Prologue: the media problem in Minecraft

OpenAudioMc is used by thousands of Minecraft comunities to provide Proximity VoiceChat and Music Playback. It was one of the first public services to provide a solution for audio in Minecraft, which is actually a lot more difficult than it sounds.

The game itself allows you to include custom audio files in whats called a "Resource Pack", but this requires the client to download these files in advance and keep all of them in memory, which doesn't scale at all. OpenAudioMc instaed provides a solution where a web-based client can stream audio from any URL, which allows for much more flexibility and scalability. And this is a solution that my users have been enjoying for almost 10 years now.

ImagineFun is a Minecraft community that has been using OpenAudioMc for a long time, and they have a very large server with thousands monthly players, where I also just happen to work. We've recently been faced with some users trying to piggyback of our CDN, which shined a light on what turned out to be a broader issue with OpenAudioMc.

See, the way the web-client works is that it connects with a web-socket connection to one of OpenAudio's "relay" servers. These servers are responsible for forwarding "commands" from the Minecraft server to the correct web-client. I do it like this so I can take responsibility for authentication and routing, and my end-users don't have to setup any complicated network configuration on their end. (this is grocely simplified, but you get the idea)

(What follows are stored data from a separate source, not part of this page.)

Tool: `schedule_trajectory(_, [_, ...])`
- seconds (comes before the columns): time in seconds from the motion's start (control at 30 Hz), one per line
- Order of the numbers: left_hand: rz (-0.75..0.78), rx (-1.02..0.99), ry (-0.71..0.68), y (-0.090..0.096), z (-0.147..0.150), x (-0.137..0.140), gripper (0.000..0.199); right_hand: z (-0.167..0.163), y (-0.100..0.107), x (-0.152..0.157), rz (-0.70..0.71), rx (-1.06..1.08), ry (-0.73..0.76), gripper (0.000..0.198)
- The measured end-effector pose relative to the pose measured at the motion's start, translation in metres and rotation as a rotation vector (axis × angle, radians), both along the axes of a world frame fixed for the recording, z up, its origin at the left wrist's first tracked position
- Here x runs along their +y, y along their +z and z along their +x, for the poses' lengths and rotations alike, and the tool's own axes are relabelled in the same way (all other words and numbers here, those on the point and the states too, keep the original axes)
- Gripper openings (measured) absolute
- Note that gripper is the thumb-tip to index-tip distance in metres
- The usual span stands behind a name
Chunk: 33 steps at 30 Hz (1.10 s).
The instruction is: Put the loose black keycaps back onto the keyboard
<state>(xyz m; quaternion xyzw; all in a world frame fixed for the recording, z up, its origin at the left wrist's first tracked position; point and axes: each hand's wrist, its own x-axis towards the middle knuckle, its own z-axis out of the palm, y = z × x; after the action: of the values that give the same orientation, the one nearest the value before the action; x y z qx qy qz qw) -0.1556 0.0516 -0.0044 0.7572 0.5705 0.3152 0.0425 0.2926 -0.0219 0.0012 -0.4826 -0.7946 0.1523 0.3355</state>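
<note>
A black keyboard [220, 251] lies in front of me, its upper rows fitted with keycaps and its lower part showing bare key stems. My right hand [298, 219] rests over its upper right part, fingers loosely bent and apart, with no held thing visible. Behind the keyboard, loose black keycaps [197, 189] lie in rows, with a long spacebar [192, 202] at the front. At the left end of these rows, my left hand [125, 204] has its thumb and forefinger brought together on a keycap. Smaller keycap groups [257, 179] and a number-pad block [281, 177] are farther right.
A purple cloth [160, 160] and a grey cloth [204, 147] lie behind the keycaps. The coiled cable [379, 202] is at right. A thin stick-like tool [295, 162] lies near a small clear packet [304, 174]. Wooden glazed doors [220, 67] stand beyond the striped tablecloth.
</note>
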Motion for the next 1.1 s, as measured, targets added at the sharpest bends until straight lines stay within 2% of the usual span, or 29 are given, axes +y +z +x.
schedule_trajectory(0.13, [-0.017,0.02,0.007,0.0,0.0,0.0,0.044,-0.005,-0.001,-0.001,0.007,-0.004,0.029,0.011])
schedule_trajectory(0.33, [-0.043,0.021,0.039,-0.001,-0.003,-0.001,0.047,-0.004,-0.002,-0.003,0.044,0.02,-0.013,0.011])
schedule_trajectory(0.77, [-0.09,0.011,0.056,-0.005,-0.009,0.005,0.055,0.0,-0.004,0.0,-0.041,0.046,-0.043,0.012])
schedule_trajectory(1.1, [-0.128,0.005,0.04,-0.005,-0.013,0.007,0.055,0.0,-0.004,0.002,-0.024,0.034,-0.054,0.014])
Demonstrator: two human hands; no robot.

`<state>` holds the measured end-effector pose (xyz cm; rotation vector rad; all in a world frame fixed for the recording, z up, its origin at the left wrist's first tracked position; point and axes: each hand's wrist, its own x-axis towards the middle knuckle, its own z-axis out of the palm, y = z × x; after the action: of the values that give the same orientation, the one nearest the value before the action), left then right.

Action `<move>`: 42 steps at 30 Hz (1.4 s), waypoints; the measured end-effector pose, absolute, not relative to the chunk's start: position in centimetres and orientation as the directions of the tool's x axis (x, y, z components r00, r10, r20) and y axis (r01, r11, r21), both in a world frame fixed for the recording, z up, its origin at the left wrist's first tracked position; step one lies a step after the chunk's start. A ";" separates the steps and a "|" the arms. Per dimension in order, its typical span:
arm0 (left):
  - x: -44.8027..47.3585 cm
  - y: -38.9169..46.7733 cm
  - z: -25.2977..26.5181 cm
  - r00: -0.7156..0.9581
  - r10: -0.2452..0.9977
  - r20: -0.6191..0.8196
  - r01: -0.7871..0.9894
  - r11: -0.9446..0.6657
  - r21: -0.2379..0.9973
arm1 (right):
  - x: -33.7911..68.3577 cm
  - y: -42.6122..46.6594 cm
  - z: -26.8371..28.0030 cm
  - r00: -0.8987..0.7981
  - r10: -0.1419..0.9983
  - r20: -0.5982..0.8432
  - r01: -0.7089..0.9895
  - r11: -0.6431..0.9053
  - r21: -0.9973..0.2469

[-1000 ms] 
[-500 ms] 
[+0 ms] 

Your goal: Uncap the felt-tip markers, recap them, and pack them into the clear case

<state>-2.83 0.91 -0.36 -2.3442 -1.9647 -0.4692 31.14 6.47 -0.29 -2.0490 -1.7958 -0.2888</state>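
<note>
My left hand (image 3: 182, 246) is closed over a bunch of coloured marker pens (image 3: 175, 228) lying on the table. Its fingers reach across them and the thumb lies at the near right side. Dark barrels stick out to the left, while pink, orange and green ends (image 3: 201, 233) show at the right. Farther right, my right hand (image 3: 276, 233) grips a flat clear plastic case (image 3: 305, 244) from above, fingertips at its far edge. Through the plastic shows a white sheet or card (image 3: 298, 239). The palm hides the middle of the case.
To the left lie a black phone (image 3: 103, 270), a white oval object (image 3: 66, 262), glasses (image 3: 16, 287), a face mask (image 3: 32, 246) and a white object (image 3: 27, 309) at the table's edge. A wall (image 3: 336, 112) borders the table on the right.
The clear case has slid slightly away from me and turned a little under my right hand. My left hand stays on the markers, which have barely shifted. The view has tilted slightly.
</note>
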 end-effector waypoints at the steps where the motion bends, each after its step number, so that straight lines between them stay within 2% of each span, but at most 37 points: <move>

Let's take ImagineFun as an example, when you walk into a shop that has ambiance music, the Minecraft server detects that there should be media playing at your current location. If it sees you have a client open, then it will send a "media create request" that flows through the relay server, and eventually reaches your web-client, which then starts streaming the media from the provided URL.

These requests are pretty simple, and come down to "play a new sound, give it this ID, use these settings. You can download the file here and start playing it".

The flow of old media requests. The Relay forwards the full payload, and the client fetches it.

This is a pretty simple flow, and haves some advantages because of it's simplicity such as

Low latency (the client fetches the media directly)
Simple caching (the media URL never changes, so the browser can cache it as it pleases)
Cheap on OA's end (the media is fetched directly from the CDN, and doesn't have to go through OA's servers)
- We do offer our own CDN and proxy nowadays as well, but it's not required to use OA, and many of our users use their own hosting or other third-party CDNs.

But this simplicity is also the major weakness of this approach, because it means that anyone can just take the media URL and use it in their own projects, or even share it with others. This may not sound like a big deal, but it can lead to bandwidth theft or "leeching", where people use the media without permission, which can lead to increased costs for OA and a degraded experience for our users.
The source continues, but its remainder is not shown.